Applying Fourier Transform Theory to Filter Design in Image Restoration Tasks

The Fourier Transform is a fundamental tool in image processing, especially in the context of image restoration. It allows the conversion of spatial domain data into the frequency domain, making it easier to analyze and manipulate different components of an image. This article explores how Fourier Transform theory is applied to design filters that improve image quality.

Understanding Fourier Transform in Image Processing

The Fourier Transform decomposes an image into its frequency components, representing the image as a sum of sinusoidal functions. High-frequency components correspond to rapid changes like edges and noise, while low-frequency components relate to smooth regions. This separation facilitates targeted filtering to enhance or suppress specific features.

Filter Design Using Fourier Transform

Designing filters in the frequency domain involves creating a transfer function that modifies certain frequency components.
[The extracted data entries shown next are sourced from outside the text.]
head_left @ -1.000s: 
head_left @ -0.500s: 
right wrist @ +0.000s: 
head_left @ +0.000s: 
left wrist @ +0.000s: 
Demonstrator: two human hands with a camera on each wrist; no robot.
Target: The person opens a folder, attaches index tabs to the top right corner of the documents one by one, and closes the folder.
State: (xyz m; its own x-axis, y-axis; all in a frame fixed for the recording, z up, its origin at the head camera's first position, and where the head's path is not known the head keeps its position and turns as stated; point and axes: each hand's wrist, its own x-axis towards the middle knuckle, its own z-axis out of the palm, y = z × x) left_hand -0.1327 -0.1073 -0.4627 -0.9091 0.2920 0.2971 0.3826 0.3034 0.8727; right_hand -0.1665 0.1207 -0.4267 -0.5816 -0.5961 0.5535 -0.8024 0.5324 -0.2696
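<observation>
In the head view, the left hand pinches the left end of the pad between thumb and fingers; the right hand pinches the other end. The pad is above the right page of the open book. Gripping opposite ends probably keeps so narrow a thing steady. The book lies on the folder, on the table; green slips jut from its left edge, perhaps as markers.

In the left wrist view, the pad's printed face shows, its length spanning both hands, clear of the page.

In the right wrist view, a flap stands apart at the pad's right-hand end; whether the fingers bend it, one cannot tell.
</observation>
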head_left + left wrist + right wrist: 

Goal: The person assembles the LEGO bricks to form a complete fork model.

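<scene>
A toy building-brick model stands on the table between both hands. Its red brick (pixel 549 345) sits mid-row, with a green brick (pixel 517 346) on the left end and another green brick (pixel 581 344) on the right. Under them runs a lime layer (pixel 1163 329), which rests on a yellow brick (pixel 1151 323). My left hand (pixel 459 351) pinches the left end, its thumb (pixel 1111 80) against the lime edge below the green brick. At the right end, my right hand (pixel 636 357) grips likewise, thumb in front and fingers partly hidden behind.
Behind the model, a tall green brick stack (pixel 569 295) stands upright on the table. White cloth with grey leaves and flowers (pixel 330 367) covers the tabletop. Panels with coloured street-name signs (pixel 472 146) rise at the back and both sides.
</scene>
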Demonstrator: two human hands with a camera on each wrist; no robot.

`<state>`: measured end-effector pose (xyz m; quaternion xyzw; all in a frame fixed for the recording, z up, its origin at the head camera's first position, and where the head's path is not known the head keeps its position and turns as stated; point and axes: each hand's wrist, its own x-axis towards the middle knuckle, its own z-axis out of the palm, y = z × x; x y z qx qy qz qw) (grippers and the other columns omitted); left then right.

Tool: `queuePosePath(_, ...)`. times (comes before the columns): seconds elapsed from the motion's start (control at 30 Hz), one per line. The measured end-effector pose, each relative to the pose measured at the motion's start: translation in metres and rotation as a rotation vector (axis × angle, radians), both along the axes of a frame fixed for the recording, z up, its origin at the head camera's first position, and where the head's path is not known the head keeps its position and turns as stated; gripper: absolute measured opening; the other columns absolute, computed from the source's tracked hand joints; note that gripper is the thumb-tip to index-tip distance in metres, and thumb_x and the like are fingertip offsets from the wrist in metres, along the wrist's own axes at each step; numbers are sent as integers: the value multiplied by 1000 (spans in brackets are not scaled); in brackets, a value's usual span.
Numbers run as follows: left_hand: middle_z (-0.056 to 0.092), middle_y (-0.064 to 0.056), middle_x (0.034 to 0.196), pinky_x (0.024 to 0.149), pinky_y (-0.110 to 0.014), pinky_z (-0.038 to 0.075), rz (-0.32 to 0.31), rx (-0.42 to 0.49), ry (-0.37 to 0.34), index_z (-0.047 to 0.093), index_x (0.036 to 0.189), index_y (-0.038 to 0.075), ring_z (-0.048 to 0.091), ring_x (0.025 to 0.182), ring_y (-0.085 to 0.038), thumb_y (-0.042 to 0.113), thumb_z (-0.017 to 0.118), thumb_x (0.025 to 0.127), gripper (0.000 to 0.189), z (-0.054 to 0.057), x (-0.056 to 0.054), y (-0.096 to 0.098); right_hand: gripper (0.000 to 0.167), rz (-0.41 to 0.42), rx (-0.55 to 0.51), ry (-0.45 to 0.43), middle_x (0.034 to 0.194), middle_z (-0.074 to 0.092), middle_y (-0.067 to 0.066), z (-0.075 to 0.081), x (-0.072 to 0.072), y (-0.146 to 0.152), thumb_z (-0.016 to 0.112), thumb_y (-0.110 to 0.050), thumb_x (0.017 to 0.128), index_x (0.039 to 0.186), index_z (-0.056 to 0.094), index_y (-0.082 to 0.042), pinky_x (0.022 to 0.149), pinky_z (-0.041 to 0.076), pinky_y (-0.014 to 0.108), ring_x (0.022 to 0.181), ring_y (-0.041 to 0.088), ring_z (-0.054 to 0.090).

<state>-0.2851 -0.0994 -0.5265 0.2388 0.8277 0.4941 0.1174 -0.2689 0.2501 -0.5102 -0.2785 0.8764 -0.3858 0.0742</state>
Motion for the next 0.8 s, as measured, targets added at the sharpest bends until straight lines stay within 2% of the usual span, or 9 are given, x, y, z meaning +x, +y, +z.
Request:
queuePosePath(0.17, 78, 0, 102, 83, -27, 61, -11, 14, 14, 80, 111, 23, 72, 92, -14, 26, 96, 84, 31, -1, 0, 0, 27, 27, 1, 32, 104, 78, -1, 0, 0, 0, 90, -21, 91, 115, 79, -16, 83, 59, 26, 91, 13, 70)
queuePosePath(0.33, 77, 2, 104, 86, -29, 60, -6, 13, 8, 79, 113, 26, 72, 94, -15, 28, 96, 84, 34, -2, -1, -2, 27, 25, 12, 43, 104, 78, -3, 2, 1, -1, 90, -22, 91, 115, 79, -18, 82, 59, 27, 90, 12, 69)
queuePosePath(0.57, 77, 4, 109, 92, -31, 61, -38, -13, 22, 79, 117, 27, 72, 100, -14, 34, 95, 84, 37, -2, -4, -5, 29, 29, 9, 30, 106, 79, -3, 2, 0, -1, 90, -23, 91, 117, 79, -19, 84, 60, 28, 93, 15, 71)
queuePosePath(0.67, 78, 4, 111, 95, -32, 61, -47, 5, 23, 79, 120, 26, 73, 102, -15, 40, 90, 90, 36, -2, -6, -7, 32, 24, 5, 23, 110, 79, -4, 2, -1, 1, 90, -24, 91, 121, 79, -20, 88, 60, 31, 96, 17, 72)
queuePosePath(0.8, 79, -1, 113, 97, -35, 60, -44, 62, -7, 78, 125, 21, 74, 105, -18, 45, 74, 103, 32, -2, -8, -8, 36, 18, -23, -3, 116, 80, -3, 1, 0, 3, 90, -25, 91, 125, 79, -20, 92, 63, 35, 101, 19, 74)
Common filters include low-pass filters, which smooth images by reducing high-frequency noise, and high-pass filters, which enhance edges and details. The process involves multiplying the Fourier-transformed image by the filter’s transfer function and then applying the inverse Fourier Transform to obtain the processed image.

Types of Filters in Image Restoration

  • Gaussian Filter: Smooths images by attenuating high frequencies.
  • Butterworth Filter: Provides a smooth transition between passband and stopband.
  • Ideal Filter: Sharp cutoff, completely passing or blocking certain frequencies.
  • Wiener Filter: Adaptive filter that minimizes the mean square error.